Britain’s requirement for people who tested positive to isolate for seven days was always low – many other countries require 10 days or longer.
As the coronavirus is new, there is a lack of certainty as to how long a person remains infectious.
Research suggests that a person may get an infection two days before symptoms develop and become contagious during this period. For most, it does not last more than seven days.
Those with prolonged symptoms are advised to isolate them in advance.
But the decision to remain isolated for 10 days is likely to be made for several reasons.
There is a lot of evidence that people continue to shed the virus even after the symptoms are gone – although the extent to which it indicates the risk of infection to another person is not clear.
Another factor that may have played a role in the decision is that extensive testing is beginning to take people into asymptomatic states.
And, finally, it sends an important signal. By increasing the length of isolation, it serves as a warning against decency.
Under the current rules, people who share a house with someone with symptoms of Kovid-19 must self-isolate for 14 days.
People returning to the UK from some countries are also being asked to quarantine for 14 days – a move that has given rise to complaints from travel firms.
According to the Daily Telegraph, ministers are looking for a route to reduce the current 14-day quarantine period for arrivals in the UK, meaning quarantine and self-isolation time periods can be standardized.
Luxembourg ‘In List’
This is when the government held a meeting on Wednesday night to discuss which countries have not been exempted from the quarantine regime, to be added to this list, following cases added over the weekend in Spain.
A senior government source told the BBC that Luxembourg is likely to be added this week but this time – numbers will be tracked in Belgium.
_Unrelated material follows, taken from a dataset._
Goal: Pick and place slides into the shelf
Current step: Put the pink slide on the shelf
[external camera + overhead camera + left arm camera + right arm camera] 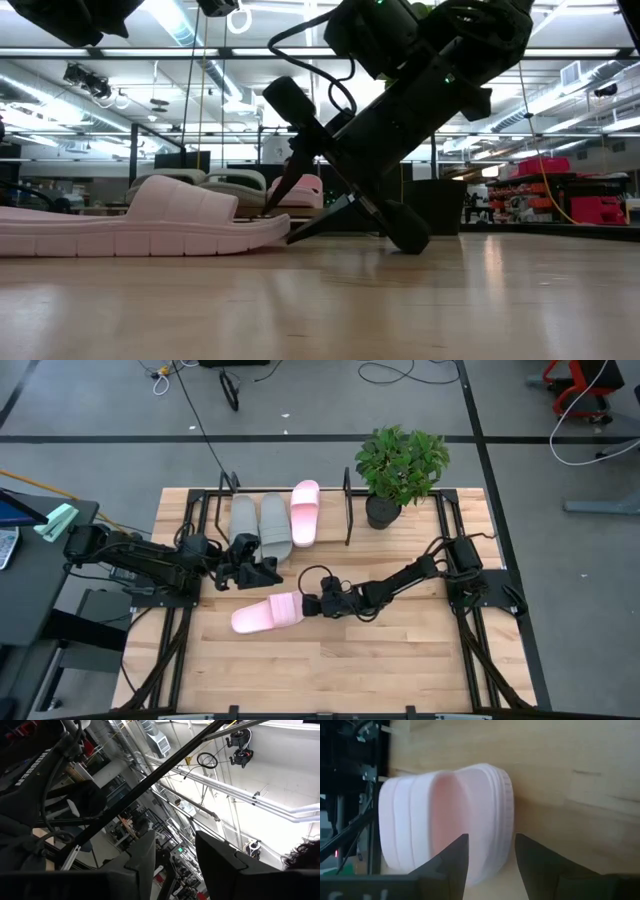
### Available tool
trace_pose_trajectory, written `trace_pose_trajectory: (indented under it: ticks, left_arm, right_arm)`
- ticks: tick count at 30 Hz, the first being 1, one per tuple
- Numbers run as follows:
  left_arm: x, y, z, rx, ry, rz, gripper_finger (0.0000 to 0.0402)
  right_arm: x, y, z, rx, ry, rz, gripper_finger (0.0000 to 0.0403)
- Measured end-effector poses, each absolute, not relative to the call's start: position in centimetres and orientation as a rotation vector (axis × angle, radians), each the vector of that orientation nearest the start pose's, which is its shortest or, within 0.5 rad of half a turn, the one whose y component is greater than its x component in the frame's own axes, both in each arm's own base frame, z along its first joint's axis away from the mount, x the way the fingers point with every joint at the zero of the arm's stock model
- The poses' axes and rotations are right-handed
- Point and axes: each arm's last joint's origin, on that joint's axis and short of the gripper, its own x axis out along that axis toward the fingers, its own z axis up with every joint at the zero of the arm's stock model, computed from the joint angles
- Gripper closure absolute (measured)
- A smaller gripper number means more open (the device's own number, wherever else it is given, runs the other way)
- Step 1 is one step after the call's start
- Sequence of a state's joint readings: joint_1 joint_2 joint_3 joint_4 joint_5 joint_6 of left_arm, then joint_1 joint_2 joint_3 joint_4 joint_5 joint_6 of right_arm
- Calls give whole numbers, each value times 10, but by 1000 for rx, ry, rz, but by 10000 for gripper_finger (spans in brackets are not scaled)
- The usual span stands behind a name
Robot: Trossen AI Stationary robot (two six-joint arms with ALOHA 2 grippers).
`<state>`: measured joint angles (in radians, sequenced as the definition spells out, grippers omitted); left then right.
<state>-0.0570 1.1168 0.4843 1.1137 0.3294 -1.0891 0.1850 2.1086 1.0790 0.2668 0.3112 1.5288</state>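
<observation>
In the high view, the right end effector [312, 603] lay low on the table [400, 660] near its centre, its fingers apart and straddling the heel edge of a pale pink slide [268, 614]; the right wrist view showed one finger [452, 857] over the footbed and the other just outside the rim, not clamped; that slide lay flat on the boards, reaching toward 8 o'clock from the end effector, with bare table open beyond it toward 6 o'clock. The shelf [347, 510] stood along the 12 o'clock edge; on it sat two grey slides [260, 525] side by side and a second pink slide [305, 512] just beside them at 3 o'clock, leaving a free gap between that slide and the shelf's end frame. The left end effector [262, 572] hovered at the shelf's near edge just below the grey pair, fingers apart and empty. A potted plant [400, 465] stood at 3 o'clock of the shelf.
</observation>
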Motion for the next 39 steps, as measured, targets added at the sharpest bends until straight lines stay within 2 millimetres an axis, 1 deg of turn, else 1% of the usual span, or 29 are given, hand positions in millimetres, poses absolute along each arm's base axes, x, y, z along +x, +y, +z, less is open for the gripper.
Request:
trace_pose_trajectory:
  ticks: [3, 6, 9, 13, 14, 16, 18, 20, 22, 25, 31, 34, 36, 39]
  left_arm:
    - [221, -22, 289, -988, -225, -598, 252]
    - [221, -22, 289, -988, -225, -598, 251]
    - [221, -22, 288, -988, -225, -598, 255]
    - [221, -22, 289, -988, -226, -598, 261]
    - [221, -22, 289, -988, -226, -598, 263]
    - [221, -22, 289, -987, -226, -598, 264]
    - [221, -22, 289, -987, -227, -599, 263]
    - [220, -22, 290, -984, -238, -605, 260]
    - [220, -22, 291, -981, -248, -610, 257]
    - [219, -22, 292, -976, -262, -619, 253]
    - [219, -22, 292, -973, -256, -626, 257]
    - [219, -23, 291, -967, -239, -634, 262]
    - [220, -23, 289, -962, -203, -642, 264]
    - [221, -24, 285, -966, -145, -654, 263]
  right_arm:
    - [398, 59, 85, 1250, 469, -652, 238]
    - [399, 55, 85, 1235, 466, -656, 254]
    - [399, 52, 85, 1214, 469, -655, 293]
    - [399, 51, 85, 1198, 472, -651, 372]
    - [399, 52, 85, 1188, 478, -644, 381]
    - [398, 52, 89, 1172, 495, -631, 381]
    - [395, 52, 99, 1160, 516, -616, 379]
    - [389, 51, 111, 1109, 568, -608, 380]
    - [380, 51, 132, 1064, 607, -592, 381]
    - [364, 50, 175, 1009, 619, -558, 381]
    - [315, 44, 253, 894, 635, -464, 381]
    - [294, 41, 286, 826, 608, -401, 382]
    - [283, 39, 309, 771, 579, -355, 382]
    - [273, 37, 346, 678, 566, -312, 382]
Earlier, major travel and airline industry figures called for coronavirus testing at airports in the UK, but the source said that “any new system should be workable and at the moment it is not”.
The Health Department said 83 people died of coronovirus in the UK, with a total of 45,961 deaths.
It also reported 763 other confirmed cases, taking a total of 301,455.
What are the current rules on self-isolation?
Self-isolation means staying home and not leaving it.
People who have symptoms of coronavirus should isolate themselves for seven days and arrange for a test. Symptoms include:
- A loss of, or a change in, your general knowledge of taste or smell
Other members of their household should set aside for 14 days and not leave their homes.
If you test positive, you will be contacted by contact trainers, who will establish who you have gone through for the infection.
Any person who is in danger must disassociate themselves from the point of contact for 14 days.